Panels to treat a vaulted ceiling?


My listening room is 16x23 with a vaulted ceiling, hard floors, hard walls and sometimes hard to listen to. I listen across the short side of the room using only 2/3 of the width leaving the highest part of the ceiling about a foot to the right of the right speaker. Book shelves and a large rug have tamed the floor and walls. All is well at low listening levels but how do I control the ring and echo that 400 square feet of ceiling produce at high listening levels. This is the only room that gives me a problem. I saw the spell check thread a while back and hope I have not misspelled ceiling a half a dozen times.
Thanks for any suggestions.
griswold
You are probably better treating the floors (and possibly the walls) rather than the ceiling. I have a similar room. Is the ceiling higher above one speaker than the other? Can you place the system on the wall under the low end of the ceiling so the speakers are firing down the long end of the room? This will provide better balance and maybe less trouble with reflections.

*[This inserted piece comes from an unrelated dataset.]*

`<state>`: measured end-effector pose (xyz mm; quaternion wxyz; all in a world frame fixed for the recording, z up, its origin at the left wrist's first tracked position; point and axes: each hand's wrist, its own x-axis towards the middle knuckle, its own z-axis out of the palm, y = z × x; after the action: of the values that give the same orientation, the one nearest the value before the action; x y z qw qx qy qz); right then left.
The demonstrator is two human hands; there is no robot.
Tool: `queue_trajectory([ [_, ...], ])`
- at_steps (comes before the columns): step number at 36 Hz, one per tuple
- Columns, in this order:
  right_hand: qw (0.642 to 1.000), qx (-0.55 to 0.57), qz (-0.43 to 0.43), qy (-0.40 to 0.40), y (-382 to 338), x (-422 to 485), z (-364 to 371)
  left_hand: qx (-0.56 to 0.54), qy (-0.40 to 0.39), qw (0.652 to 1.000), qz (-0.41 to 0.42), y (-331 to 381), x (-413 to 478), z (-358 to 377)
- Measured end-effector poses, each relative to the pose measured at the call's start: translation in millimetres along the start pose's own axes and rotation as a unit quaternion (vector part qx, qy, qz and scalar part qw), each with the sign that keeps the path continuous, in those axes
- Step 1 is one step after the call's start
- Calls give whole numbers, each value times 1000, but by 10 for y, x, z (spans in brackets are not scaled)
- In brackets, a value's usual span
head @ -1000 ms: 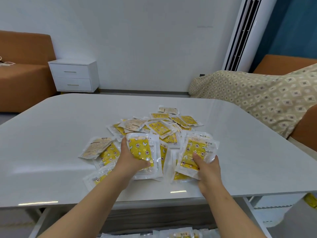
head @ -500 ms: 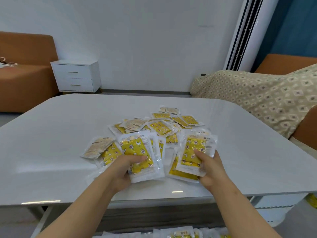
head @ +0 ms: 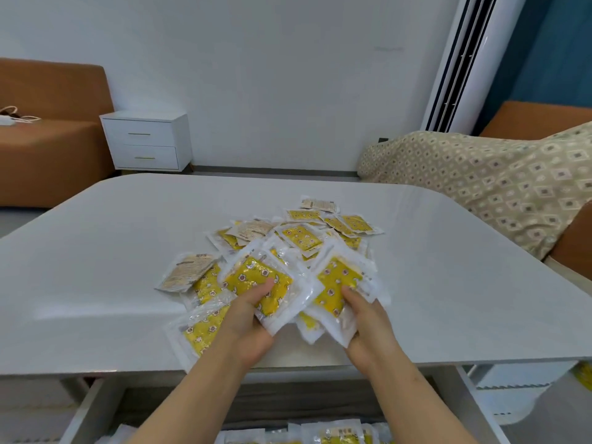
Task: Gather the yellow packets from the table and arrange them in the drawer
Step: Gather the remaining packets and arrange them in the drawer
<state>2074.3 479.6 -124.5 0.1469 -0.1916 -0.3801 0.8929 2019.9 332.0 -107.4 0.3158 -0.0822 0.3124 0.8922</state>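
Observation:
A heap of yellow packets (head: 301, 237) in clear wrappers lies on the white table (head: 96, 251). My left hand (head: 248, 318) grips a stack of packets (head: 253, 278), thumb on top, lifted near the table's front edge. My right hand (head: 368, 322) grips a second stack of packets (head: 336, 280), tilted. One more packet (head: 200, 331) lies flat left of my left wrist. Below the table, the open drawer (head: 86, 411) holds several packets (head: 339, 435) along the frame's bottom.
A white bedside cabinet (head: 147, 141) stands at the far wall. An orange sofa (head: 48, 133) is at the left. A patterned blanket (head: 496, 174) covers the seat on the right. A tall white air conditioner (head: 458, 59) stands behind it.
Both hands have picked up their stacks and drawn them back toward the table's front edge, tilting them inward. My view has tipped down, showing more of the drawer.

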Motion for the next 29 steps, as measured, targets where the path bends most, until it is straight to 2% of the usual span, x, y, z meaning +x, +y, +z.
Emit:
queue_trajectory([
  [5,982,-178,55,-25,-60,-120,-52,95,38,994,39,77,49,-99],
  [9,963,-258,55,-48,-95,-165,-64,186,44,981,30,77,-1,-153],
  [14,956,-281,50,-62,-82,-225,-103,270,27,962,18,3,-97,-169],
  [22,957,-287,-2,-51,-124,-406,-337,322,-5,946,29,-111,-246,-275],
  [29,947,-300,34,-112,-86,-598,-699,432,-68,899,3,-342,-476,-560],
])
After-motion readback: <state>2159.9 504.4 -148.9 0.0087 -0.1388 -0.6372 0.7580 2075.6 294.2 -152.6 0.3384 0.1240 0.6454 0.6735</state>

At one time I had my system set up similar to what I described, and it sounded much better after I moved it 90 degrees to fire down the length of the room.

JD
The ceiling is 2-3 feet higher above the right speaker. I would like to move it to the short wall but this would not please my boss {wife}. Thanks.
Brian
I have very similar room and ceiling issues and have found that the most effective way to defeat reverberance is with floor-to-ceiling tube traps. This is not likely to be an option for you, but an inwall treatment like the Corning system may work. The ring is flutter echo, and usually occurs between the floor and ceiling at places where the floor is uncovered hardwood. You can place absorbers (more rugs) at those points, or better yet diffusors, once you have identified the surfaces responsible. I was able to cure a considerable amount of ring by placing a 3'x5' rug on a part of the hardwood floor where the ceiling was focussing energy.
You might try RPG Skylines. They can even be (spray) painted to match the ceiling. I don't have them on the ceiling, but I liked their effect behind my listening position. I also found that RoomTunes corner diffusers are an inexpensive improvement. I think EchoBuster makes something similar. If you fear this kind of death-by-a-thousand-cuts approach, go for Tube Traps, which fix anything, but they are expensive.
another comment after my above post -
Don't buy anything until you have diagnosed the problem. If you equip yourself with strips of material e.g towels, rags, or even cheap foam pads of reasonable thickness and spend a day taping it to various parts of the walls, ceiling, and floors, you can zero in on what surfaces produce the echo and ring.
It's also worth checking what the effect is of putting proper bass traps in the room corners, particularly front corners. Can help with bass reverb. They can be made inexpensively (aa links) or borrowed for the purpose.